• **Your objective**
Output all of the lines below exactly, and leave out each image.
((
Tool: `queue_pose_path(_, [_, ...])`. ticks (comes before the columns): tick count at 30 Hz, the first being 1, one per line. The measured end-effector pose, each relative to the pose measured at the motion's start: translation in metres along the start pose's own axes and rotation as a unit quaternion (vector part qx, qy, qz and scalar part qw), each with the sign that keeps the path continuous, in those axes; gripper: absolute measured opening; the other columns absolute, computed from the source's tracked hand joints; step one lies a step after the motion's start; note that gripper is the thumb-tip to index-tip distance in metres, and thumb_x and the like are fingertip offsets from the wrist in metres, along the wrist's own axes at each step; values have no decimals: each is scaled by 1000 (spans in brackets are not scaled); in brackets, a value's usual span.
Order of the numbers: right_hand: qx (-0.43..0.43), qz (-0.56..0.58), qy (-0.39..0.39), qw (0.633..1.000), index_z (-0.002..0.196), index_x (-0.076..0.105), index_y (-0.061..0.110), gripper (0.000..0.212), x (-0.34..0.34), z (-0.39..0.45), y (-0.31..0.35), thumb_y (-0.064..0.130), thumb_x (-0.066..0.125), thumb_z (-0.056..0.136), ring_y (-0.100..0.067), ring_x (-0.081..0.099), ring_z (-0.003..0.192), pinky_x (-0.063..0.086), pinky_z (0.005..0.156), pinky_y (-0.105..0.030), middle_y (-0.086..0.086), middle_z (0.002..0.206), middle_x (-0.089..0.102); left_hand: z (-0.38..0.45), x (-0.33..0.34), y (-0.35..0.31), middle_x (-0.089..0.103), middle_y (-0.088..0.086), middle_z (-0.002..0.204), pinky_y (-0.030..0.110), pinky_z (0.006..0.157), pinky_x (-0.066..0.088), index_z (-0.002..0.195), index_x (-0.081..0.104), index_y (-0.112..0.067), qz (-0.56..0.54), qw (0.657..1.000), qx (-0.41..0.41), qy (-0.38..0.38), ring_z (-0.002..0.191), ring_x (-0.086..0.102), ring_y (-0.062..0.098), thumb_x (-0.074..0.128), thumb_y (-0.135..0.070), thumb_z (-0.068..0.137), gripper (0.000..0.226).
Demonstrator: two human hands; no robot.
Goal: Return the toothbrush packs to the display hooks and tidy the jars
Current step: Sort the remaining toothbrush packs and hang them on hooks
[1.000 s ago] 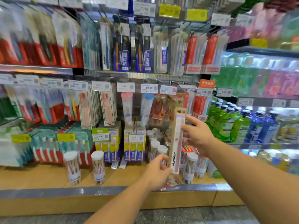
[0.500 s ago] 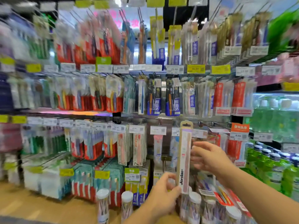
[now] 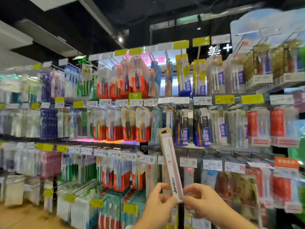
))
• **Response box**
Tool: `queue_pose_path(_, [_, ...])`. ticks (comes before the columns): tick count at 30 Hz, the first being 1, one per line. The measured end-effector pose, each relative to the pose measured at the motion's start: translation in metres along the start pose's own axes and rotation as a unit quaternion (vector part qx, qy, qz and scalar part qw), each with the sign that keeps the path continuous, in those axes; gripper: absolute measured opening; the other columns absolute, computed from the source's tracked hand joints; step one lies a step after the motion's start; note that gripper is the thumb-tip to index-tip distance in metres, and thumb_x and the like are fingertip offsets from the wrist in metres, along the wrist's own axes at each step; values have no decimals: each is scaled by 1000 (spans in brackets are not scaled); in brackets, a value's usual span.
Order of the numbers: right_hand: qx (-0.43..0.43), qz (-0.56..0.58), qy (-0.39..0.39), qw (0.633..1.000), index_z (-0.002..0.196), index_x (-0.076..0.105), index_y (-0.061..0.110), gripper (0.000..0.212), x (-0.34..0.34), z (-0.39..0.45), y (-0.31..0.35), thumb_y (-0.064..0.130), thumb_x (-0.066..0.125), thumb_z (-0.056..0.136), ring_y (-0.100..0.067), ring_x (-0.081..0.099), ring_z (-0.003..0.192), pinky_x (-0.063..0.086), pinky_z (0.005..0.156), pinky_y (-0.105..0.030), middle_y (-0.086..0.086), middle_z (0.002..0.206), middle_x (-0.089..0.102); left_hand: z (-0.38..0.45), x (-0.33..0.34), y (-0.35..0.31), middle_x (-0.089..0.103), middle_y (-0.088..0.086), middle_z (-0.002..0.204), pinky_y (-0.030..0.110), pinky_z (0.006..0.157), pinky_x (-0.066..0.088), index_z (-0.002..0.195), index_x (-0.081..0.104), index_y (-0.112..0.067), qz (-0.56..0.54), qw (0.657..1.000), qx (-0.41..0.41), qy (-0.38..0.38), ring_z (-0.002..0.191), ring_x (-0.086..0.102), ring_y (-0.062..0.098), thumb_x (-0.074..0.128), thumb_y (-0.135..0.070), thumb_z (-0.068..0.137), gripper (0.000..0.226).
Demonstrator: two human hands; no robot.
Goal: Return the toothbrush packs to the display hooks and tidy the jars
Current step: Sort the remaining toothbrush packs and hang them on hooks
[1.000 s ago] 
[0.500 s ago] 
[now] 

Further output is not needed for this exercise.